Even my uncle Vallie, who at this time was in business in New York, a champion tennis player and a popular young man in society, took me to help dress a Christmas tree for a group of children in a part of New York City which was called “Hell’s Kitchen.” For many years this was one of New York’s poorest and worst sections. I also went with Maude and Pussie to sing at the Bowery Mission, so I was not in ignorance that there were sharp contrasts, even though our lives were blessed with plenty.
Though he was so little with us, my father dominated all this period of my life. Subconsciously I must always have been waiting for his visits. They were irregular, and he rarely sent word before he arrived, but never was I in the house, even in my room two long flights of stairs above the entrance door, that I did not hear his voice the minute he entered the front door. Walking downstairs was far too slow. I slid down the banisters and usually catapulted into his arms before his hat was hung up.

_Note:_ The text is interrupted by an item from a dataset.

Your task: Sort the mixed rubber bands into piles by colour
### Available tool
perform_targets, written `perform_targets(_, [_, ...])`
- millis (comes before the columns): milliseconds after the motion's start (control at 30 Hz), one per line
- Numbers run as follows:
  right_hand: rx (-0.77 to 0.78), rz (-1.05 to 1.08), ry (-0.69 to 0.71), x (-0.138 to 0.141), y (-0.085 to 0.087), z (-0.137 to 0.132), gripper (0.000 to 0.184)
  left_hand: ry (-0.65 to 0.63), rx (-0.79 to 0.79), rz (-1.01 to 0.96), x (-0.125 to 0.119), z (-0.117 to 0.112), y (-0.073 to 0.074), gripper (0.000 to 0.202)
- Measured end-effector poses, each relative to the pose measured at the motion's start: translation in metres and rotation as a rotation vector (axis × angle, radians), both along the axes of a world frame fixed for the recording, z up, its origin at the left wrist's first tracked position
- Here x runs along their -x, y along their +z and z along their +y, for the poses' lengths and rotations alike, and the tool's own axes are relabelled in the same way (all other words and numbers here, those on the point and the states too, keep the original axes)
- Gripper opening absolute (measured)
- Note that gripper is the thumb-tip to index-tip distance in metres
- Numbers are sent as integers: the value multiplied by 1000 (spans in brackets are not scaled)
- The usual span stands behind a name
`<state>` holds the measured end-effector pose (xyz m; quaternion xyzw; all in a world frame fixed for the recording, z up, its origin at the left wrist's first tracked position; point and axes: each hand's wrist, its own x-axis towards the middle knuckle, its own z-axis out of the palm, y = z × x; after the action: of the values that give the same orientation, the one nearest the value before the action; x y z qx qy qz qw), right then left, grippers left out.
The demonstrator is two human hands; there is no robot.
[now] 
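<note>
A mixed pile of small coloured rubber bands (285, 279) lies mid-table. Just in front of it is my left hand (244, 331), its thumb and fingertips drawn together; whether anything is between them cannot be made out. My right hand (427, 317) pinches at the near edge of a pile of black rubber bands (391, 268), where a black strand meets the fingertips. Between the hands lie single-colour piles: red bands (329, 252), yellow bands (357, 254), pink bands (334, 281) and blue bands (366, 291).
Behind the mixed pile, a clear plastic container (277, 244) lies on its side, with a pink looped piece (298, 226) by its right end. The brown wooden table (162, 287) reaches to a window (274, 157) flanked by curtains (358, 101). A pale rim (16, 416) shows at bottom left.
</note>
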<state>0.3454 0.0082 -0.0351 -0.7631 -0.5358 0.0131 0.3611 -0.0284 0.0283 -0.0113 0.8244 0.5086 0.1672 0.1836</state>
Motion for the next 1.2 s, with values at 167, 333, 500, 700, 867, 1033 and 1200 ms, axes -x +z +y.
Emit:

My father never missed an opportunity for giving us presents, so Christmas was a great day and I still remember one memorable Christmas when I had two stockings, for my grandmother had filled one and my father, who was in New York, brought one on Christmas morning.
One more sorrow came to my father the winter that my mother died. My little brother Ellie never seemed to thrive after my mother’s death. Both he and the baby, Josh, got scarlet fever, and I was returned to my cousin Susie and, of course, quarantined.
The baby got well without any complications, but Ellie developed diphtheria and died. My father came to take me out occasionally, but the anxiety over the little boys was too great for him to give me a good deal of his time.
On August 14, 1894, just before I was ten years old, word came that my father had died. My aunts told me, but I simply refused to believe it, and while I wept long and went to bed still weeping I finally went to sleep and began the next day living in my dreamworld as usual.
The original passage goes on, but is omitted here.